Requirement
Each line in the records below, from the one that contains "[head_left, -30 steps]" to the one that contains "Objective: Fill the", should be reproduced exactly, the first and last included.

Dataset content
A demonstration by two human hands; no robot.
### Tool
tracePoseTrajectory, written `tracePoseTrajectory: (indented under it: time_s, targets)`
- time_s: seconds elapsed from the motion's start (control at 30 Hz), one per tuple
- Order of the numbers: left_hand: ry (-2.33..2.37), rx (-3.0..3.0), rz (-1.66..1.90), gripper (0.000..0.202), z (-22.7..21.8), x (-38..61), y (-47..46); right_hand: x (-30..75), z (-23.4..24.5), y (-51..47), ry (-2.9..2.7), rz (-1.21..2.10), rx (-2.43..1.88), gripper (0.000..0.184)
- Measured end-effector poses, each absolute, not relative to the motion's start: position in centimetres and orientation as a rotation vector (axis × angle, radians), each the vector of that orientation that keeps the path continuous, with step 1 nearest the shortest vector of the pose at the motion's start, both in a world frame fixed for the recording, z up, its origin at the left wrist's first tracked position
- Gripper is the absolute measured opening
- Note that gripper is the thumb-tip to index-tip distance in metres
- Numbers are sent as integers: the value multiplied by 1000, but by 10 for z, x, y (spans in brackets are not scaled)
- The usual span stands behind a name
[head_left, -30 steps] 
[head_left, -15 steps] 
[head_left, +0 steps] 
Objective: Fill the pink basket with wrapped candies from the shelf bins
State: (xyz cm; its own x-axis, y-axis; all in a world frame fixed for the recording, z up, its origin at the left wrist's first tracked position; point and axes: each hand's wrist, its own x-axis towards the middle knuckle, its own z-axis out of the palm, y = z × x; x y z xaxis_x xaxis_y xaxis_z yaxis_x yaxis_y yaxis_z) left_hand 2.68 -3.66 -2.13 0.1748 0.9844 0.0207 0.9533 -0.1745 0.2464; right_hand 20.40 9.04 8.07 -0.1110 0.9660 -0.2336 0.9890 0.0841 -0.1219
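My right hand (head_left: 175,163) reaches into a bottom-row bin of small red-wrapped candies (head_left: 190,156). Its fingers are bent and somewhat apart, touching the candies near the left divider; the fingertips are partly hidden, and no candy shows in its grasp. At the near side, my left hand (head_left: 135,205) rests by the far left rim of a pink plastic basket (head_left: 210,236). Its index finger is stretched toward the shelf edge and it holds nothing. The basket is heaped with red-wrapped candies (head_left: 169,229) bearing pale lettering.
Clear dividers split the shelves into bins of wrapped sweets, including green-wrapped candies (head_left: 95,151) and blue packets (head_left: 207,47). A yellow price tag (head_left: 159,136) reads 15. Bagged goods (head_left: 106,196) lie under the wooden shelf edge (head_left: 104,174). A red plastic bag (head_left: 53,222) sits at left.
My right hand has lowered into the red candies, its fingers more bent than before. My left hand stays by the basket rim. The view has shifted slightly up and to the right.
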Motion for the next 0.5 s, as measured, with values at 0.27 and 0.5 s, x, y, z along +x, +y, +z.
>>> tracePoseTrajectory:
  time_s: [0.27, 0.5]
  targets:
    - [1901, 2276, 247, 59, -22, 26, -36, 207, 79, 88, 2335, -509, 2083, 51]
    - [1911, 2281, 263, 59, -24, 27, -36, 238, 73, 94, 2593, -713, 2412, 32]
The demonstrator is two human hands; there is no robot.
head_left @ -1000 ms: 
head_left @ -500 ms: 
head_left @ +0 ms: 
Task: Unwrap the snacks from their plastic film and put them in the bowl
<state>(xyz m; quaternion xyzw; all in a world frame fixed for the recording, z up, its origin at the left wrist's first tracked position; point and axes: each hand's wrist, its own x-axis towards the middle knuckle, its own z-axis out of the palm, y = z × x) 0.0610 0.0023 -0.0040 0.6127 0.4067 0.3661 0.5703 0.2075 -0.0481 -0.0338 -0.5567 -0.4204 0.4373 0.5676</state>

Expected answer
[head_left, -30 steps] 
[head_left, -15 steps] 
[head_left, +0 steps] 
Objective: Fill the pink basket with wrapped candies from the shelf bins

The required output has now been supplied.